#### AIM OF THE EXERCISE:
Word for word, output every line of the material below, minus pictures.

___ DATA PROVIDED

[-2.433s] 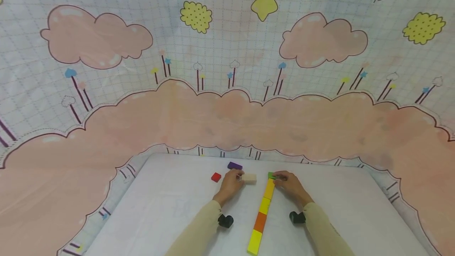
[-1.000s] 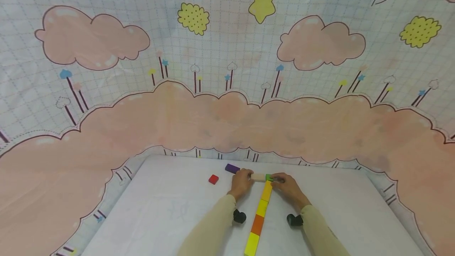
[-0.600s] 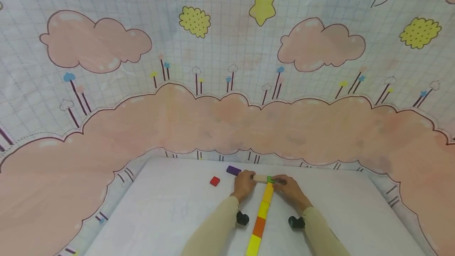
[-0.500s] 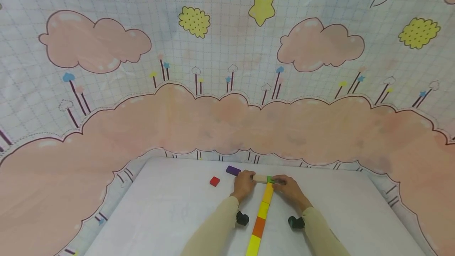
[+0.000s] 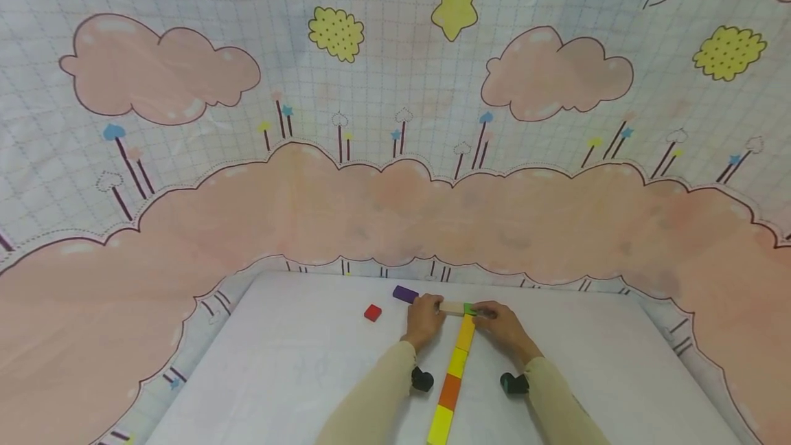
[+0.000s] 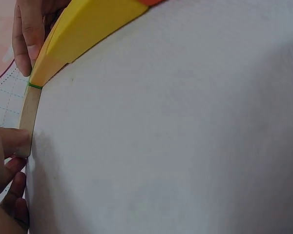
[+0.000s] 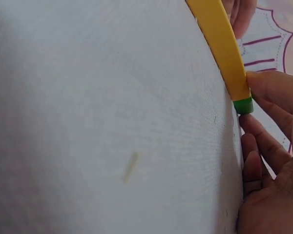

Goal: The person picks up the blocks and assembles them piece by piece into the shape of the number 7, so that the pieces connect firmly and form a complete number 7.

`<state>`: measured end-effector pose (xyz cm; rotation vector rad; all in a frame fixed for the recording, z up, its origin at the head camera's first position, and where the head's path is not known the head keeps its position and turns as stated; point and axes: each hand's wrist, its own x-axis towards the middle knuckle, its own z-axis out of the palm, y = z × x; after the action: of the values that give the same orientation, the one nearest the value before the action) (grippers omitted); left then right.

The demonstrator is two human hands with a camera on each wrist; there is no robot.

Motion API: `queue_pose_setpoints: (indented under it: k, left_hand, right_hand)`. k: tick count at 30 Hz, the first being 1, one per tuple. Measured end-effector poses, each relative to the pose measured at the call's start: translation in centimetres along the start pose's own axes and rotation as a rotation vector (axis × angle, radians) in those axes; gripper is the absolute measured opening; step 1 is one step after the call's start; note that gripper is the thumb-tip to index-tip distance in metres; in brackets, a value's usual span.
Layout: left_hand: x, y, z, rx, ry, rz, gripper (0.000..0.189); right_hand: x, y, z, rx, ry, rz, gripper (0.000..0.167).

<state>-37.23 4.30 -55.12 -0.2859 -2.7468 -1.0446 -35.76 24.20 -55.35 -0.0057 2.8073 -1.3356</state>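
Note:
My left hand (image 5: 423,321) pinches the left end of a plain wooden block (image 5: 452,307). That block's other end meets a small green block (image 5: 469,308) at the far end of a row. At the green block, my right hand (image 5: 503,328) has its thumb and fingers round the corner; in the right wrist view the thumb (image 7: 273,87) also lies against the yellow-orange block (image 7: 222,48). Toward me the row runs on with a yellow block (image 5: 457,362), an orange block (image 5: 450,392) and another yellow block (image 5: 441,424). My left fingers partly cover the wooden block.
A purple block (image 5: 405,294) lies just beyond my left hand, close to it. Farther left is a red block (image 5: 373,312). The white tabletop (image 5: 296,349) ends at a patterned cloth backdrop (image 5: 371,204) behind the blocks.
Over the first frames my left hand carried the wooden block rightward until it met the green block. In the last half second both hands have stayed nearly still.

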Motion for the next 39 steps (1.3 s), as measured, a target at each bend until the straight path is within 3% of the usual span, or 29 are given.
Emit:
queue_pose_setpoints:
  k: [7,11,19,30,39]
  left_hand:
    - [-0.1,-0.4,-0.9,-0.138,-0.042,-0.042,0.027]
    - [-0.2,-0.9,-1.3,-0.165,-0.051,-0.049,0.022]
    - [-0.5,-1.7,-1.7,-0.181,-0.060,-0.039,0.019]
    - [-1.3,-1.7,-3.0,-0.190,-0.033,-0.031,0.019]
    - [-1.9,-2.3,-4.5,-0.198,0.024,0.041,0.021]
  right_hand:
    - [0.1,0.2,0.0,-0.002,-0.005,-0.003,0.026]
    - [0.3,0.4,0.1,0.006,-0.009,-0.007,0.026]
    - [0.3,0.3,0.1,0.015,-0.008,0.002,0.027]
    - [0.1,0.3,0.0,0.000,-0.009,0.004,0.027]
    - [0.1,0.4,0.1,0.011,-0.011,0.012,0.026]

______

#### FINISHED EXERCISE:
[-2.433s] 
[-1.000s] 
[-0.600s] 
[-0.500s] 
[+0.000s] 
[+0.000s] 
[+0.000s] 

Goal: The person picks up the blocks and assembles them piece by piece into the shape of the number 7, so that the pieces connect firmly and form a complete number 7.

`<state>`: measured end-effector pose (xyz cm; rotation vector rad; all in a frame fixed for the recording, z up, its origin at the head camera's first position, and where the head's path is not known the head keeps its position and turns as stated; point and axes: each hand's wrist, its own x-axis towards the middle knuckle, its own z-axis out of the palm, y = z × x; after the action: of the values that give the same orientation, the one nearest the value before the action) (grippers omitted); left then right.

The demonstrator is two human hands with a camera on each wrist; there is no robot.

Motion API: `queue_pose_setpoints: (indented under it: k, left_hand, right_hand)`. k: tick count at 30 Hz, the first being 1, one per tuple. Measured end-effector poses, each relative to the pose measured at the call's start: translation in centimetres along the start pose's own axes and rotation as a rotation vector (axis × angle, radians) in those axes; gripper is the absolute measured opening; step 1 is one step after the call's start; note that gripper is the thumb-tip to index-tip distance in metres; in brackets, a value's usual span.
Layout: left_hand: x, y, z, rx, ry, rz, gripper (0.000..0.189); right_hand: x, y, z, rx, ry, rz, gripper (0.000..0.167).

<state>-37.23 4.30 -55.12 -0.2859 -2.7468 -1.0446 -35.76 24.20 -55.35 -0.0057 2.8073 -1.3356</state>
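Note:
My left hand (image 5: 423,321) pinches the left end of a plain wooden block (image 5: 452,307). That block's other end meets a small green block (image 5: 469,308) at the far end of a row. At the green block, my right hand (image 5: 503,328) has its thumb and fingers round the corner; in the right wrist view the thumb (image 7: 273,87) also lies against the yellow-orange block (image 7: 222,48). Toward me the row runs on with a yellow block (image 5: 457,362), an orange block (image 5: 450,392) and another yellow block (image 5: 441,424). My left fingers partly cover the wooden block.
A purple block (image 5: 405,294) lies just beyond my left hand, close to it. Farther left is a red block (image 5: 373,312). The white tabletop (image 5: 296,349) ends at a patterned cloth backdrop (image 5: 371,204) behind the blocks.
Over the first frames my left hand carried the wooden block rightward until it met the green block. In the last half second both hands have stayed nearly still.
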
Motion for the next 39 steps (1.3 s), as measured, a target at each bend until the straight path is within 3% of the usual span, or 29 are given.
Emit:
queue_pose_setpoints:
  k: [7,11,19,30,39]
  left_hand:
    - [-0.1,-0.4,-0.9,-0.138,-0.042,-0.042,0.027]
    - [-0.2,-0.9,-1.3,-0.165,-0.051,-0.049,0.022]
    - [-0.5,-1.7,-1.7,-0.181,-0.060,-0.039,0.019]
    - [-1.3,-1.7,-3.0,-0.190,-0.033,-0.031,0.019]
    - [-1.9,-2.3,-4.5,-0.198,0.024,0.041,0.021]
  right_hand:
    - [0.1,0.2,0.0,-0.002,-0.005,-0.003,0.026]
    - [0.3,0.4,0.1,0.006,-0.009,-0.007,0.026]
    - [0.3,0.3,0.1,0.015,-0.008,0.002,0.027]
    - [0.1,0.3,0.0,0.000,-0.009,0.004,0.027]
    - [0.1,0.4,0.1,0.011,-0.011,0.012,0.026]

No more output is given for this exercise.